В поэме «Выбранные места», написанной в лагере, он не перестает размышлять о борьбе и безнадежности:
Я счастлив, что на кручах,
Узнав хоть краем боль,
Я обрету не роль,
А участь, друг мой! Участь.О поэзии, об искусстве Габай размышляет почти во всех письмах. Проявляя потрясающее мужество, он остается верен культуре в каторжных условиях. Один из его корреспондентов невесело пошутил: его письма словно бы из дома отдыха. Он совсем не пишет об ужасах лагеря — и не только потому, что на страже стояла цензура. Это была принципиальная позиция человека культуры: «Наверно, временами я действительно слишком уж усердствую по части оптимизма; но дело еще и в том, что достаточно разочек распустить себя — и начнется поток саможалости — состояние скверное и — несправедливое. Кроме того, в мире на самом деле происходят значительные вещи: пишутся книги, рисуются картины, живут друзья. Как-то очень легко, если возвести в культ собственную некомфортность, утратить истинные ориентиры, а делать это грешно и опять же — несправедливо» (письмо жене, Галине Габай от 2.1.71).

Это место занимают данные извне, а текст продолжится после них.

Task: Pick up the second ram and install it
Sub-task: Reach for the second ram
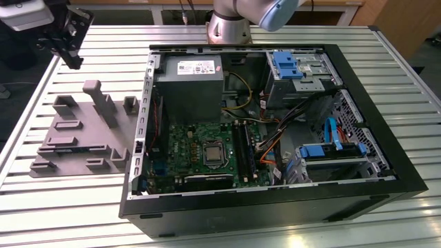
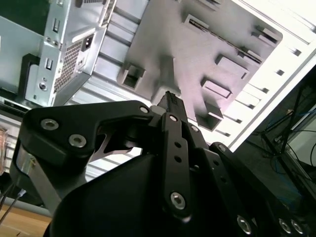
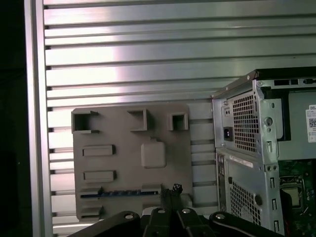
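Overhead light glares off the slatted table [image 3: 148, 69], while the computer case [image 1: 262, 204] inside lies dim.

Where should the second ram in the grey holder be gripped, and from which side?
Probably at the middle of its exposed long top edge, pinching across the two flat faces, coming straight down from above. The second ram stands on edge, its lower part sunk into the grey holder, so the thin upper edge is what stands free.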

О лагерных тяготах он упоминает вскользь, используя спокойное слово «некомфортность». А тяготы были мучительны. Об этом рассказывает в предисловии Марк Харитонов: «Позволю себе сослаться здесь на свою дневниковую запись 6.12.70: „Норма практически невыполнима, и он ее не выполняет. Он не только ничего не зарабатывал, но даже задолжал государству“». Лагерник, каторжанин задолжал государству — это не укладывается в голове, но такова была реальность.
Тяжелый физический труд, уголовное окружение — это было ежедневной данностью его существования. Но заступник Габай чувствовал именно себя сильной стороной. Сильной, а поэтому виновной: он не мог помочь этим людям. В нескольких письмах он рассказывает о мальчишке, воре и хулигане, который с шестнадцати лет скитался по лагерям. Душа темная, грубая, но с наивным откликом на песенку или оперетку: путево поет! У Габая болит сердце за этого мальчишку, у которого в жизни одни «нехватки». Мы бы сказали, что этот малолетка гораздо лучше приспособлен к лагерной жизни, чем хрупкий больной интеллигент, но Габай мыслил иначе и мучился обездоленностью юного солагерника. Ведь сам-то он был сказочно богат: культурой, друзьями и участью.
Весной 1972-го друзья радостно отпраздновали освобождение Габая. Жить ему оставалось полтора года. Вновь начались чекистские допросы, угрозы и шантаж. 20 октября 1973 года Илья Габай покончил с собой, выбросившись с одиннадцатого этажа.
Заупокойную службу по нему, неверующему, пишет Марк Харитонов, служили в православной церкви, что возле Преображенского кладбища, в Иерусалимской синагоге и в мусульманской мечети: крымские татары убедили муллу забыть о недозволенности отпевать самоубийцу.